Group Focus: The group should divide their focus on a common position on the topic. For example, if the group is exploring the topic of free education, the group will split its focus by having half of the group members develop an argument by pursuing the positive aspects while the other half develops an argument by pursuing the negative aspects of such a system keeping in mind trying to avoid completely extremis points of view, those that will not seek compromise under any circumstance, if possible.
Group Requirement: Students cannot duplicate sources in their papers. Each member of the group must utilize different sources in the production of this argument. A coordinated effort is essential to this assignment.
Toulmin Argument on Positives of Animal Rights Testing Paper Requirements
- Length: 1000-1200 words. Utilize example posted under course documents and under the assignment.
- Use a minimum of (4) four and a maximum of (6) six sources.
- Include works cited list.
- Perform peer review on scheduled days.
- Essays will be submitted through Blackboard drop box in accordance with the course calendar. Format as a .doc or rtf file only.
See Course Calendar
Toulmin Argument on Positives of Animal Rights Testing Introduction: 20 Points
(1) Grabber is to get the readers interest. A grabber should not give away the topic of the paper. It begins with the title of the paper.
(2) Next, provide a basic overview of the issue so that the reader can get a basic idea.
(3) Provide a clearly defined/SPECIFIC claim that states (at a minimum) position on the issue–what are you examining—how you are examining—why you are examining (greater purpose). Optional questions to be answered in the thesis are who-where-when.
(Reviewing the PowerPoint presentation under the course documents is a must! A poor thesis lowers the grade by at least ONE to TWO grade levels because it affects EVERY part of the paper.
3-5 Body Paragraphs- 30 Points – Each body paragraph MUST contain:
(1) A topic sentence that correlates to the thesis statement.
(2) Introduces your source (applies to Ethos).
(3) Show the source support/evidence (applies to Logos).
(4) Discuss how to support/evidence supports topic (may apply to Pathos).
(5) Make a direct connection to the greater purpose of a thesis statement (applies to Pathos).
Rebuttal 15 Points:
(1) State what the opposing point of view (generally the most common one) believes in and why. If you can’t find an opposing point of view–you do not have an argument!
(2) Produce evidence that suggests that the opposing point of view is weak or incorrect. You do not have to prove it wrong but at a minimum, it should cast doubt upon the opposing point of view.
Warrant/Backing 15 Points:
(1) Select as GENERAL a warrant as possible. You WILL NOT mention the actual topic of the paper. The more specific you make it the fewer people will agree with you. Break your issue down to its simplest foundation. This is what you want to use. Think of the basic needs of food-shelter-clothing, human interaction…etc.

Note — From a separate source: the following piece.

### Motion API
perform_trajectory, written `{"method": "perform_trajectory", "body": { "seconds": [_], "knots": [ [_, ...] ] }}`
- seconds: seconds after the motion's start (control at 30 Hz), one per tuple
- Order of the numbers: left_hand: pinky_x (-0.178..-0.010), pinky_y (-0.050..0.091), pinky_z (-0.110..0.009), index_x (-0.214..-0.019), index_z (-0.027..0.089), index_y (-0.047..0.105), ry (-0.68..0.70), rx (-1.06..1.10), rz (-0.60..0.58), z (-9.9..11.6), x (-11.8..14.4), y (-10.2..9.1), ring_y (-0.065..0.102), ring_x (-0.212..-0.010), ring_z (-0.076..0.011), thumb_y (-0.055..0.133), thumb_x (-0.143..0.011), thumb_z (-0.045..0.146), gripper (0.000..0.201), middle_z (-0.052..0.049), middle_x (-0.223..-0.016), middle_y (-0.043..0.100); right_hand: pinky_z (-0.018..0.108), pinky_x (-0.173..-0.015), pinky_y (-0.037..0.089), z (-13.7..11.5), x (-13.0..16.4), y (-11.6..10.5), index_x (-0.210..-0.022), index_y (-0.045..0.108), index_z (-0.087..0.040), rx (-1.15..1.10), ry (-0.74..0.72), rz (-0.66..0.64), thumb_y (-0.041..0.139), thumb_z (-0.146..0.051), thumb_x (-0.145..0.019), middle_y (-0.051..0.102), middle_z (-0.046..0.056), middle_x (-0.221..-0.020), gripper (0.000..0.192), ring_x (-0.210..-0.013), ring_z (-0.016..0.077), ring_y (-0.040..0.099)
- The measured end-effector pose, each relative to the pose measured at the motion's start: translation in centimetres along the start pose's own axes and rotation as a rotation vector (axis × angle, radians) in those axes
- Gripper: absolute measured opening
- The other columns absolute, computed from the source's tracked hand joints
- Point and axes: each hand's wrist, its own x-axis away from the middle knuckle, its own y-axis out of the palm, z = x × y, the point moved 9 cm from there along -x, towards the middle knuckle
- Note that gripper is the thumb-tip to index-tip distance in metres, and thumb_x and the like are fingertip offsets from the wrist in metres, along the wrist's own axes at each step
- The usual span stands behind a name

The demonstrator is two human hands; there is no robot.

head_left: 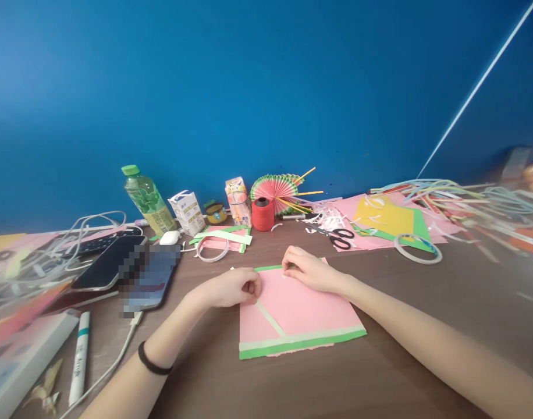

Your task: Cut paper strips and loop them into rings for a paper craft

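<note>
A sheet of pink paper (310, 311) with green edges lies on the table in front of me. A pale band runs along its near green edge. My left hand (237, 288) is closed at the sheet's left side, fingers curled around a narrow pale strip (272, 320). That strip slants across the paper to the near edge; its other end shows beyond the hand. My right hand (308, 270) rests over the far part of the sheet, thumb and fingertips pinched together. A tiny white bit shows at those fingertips, too small to name.
Behind the paper stand a red thread spool (263, 215), a folded paper fan (275, 192), a small carton (187, 212) and a green bottle (148, 201). Scissors (341, 238) and a tape roll (418, 250) lie right. Phones (112, 265), cables and a marker (80, 358) crowd the left.
</note>
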Motion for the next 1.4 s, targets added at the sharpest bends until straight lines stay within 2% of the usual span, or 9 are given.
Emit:
{"method": "perform_trajectory", "body": {
  "seconds": [0.23,0.43,0.6,0.8,1.0,1.2,1.4],
  "knots": [
    [-0.057,0.035,-0.021,-0.073,0.018,0.051,-0.010,0.003,-0.005,-0.1,-0.1,0.1,0.044,-0.065,-0.0108,0.048,-0.065,0.020,0.009,0.001,-0.077,0.047,0.026,-0.069,0.035,0.0,0.1,0.0,-0.072,0.043,-0.019,-0.014,0.009,0.009,0.044,-0.017,-0.081,0.047,0.000,-0.082,0.010,-0.081,0.0140,0.046],
    [-0.058,0.035,-0.021,-0.072,0.018,0.051,-0.006,0.002,-0.015,0.0,0.0,0.1,0.043,-0.065,-0.0107,0.048,-0.065,0.019,0.008,0.001,-0.077,0.047,0.027,-0.069,0.036,1.8,-0.3,-0.1,-0.073,0.042,-0.020,-0.120,0.046,0.106,0.043,-0.018,-0.080,0.045,0.000,-0.082,0.008,-0.074,0.0130,0.046],
    [-0.057,0.034,-0.021,-0.069,0.017,0.050,-0.010,0.000,-0.043,0.4,0.2,0.0,0.043,-0.064,-0.0106,0.048,-0.064,0.018,0.005,0.001,-0.075,0.047,0.028,-0.069,0.037,3.7,-0.5,-1.9,-0.071,0.043,-0.019,-0.158,0.149,0.277,0.043,-0.020,-0.080,0.044,0.000,-0.079,0.009,-0.072,0.0133,0.047],
    [-0.055,0.035,-0.021,-0.068,0.018,0.051,-0.039,0.003,-0.077,-0.1,0.4,0.4,0.044,-0.063,-0.0105,0.049,-0.062,0.019,0.007,0.002,-0.074,0.048,0.027,-0.067,0.038,3.9,-0.6,-4.2,-0.072,0.047,-0.018,-0.145,0.149,0.397,0.045,-0.024,-0.079,0.046,0.001,-0.075,0.009,-0.070,0.0136,0.048],
    [-0.053,0.034,-0.021,-0.066,0.018,0.050,-0.078,-0.034,-0.104,-0.5,0.6,0.6,0.046,-0.063,-0.0113,0.050,-0.058,0.018,0.007,0.002,-0.071,0.050,0.026,-0.058,0.037,6.6,-0.7,-2.6,-0.063,0.056,-0.017,-0.042,0.277,0.250,0.055,-0.025,-0.069,0.052,0.000,-0.066,0.010,-0.058,0.0126,0.048],
    [-0.051,0.032,-0.021,-0.073,0.020,0.047,-0.122,-0.001,-0.066,-0.7,0.8,0.2,0.046,-0.061,-0.0113,0.048,-0.061,0.018,0.012,0.004,-0.067,0.050,0.026,-0.059,0.038,7.1,-0.6,-2.8,-0.074,0.059,-0.019,-0.081,0.282,0.313,0.047,-0.025,-0.074,0.061,0.001,-0.071,0.013,-0.060,0.0138,0.051],
    [-0.051,0.032,-0.021,-0.077,0.019,0.048,-0.118,-0.011,-0.036,-0.7,0.6,0.2,0.045,-0.061,-0.0111,0.046,-0.062,0.018,0.015,0.003,-0.070,0.050,0.027,-0.059,0.037,6.3,-0.7,-2.5,-0.069,0.057,-0.019,0.009,0.195,0.288,0.052,-0.028,-0.073,0.053,0.000,-0.066,0.011,-0.062,0.0140,0.048]
  ]
}}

(2) Add additional evidence to support your warrant, not the paper topic although there will obviously be some type of relationship.
Toulmin Argument on Positives of Animal Rights Testing Conclusion 20 Points:
(1) Restate the major claim/thesis of your paper-what you set out to do.
(2) Summarize the results of your findings AND make a connection to the claim you began with to show emphasis on how they work together toward the common goal.
(3) Look to the future by recognizing that your issue is part of something greater. This can be in the form of statement-a questions or some form of acknowledgment that may apply to the next paper.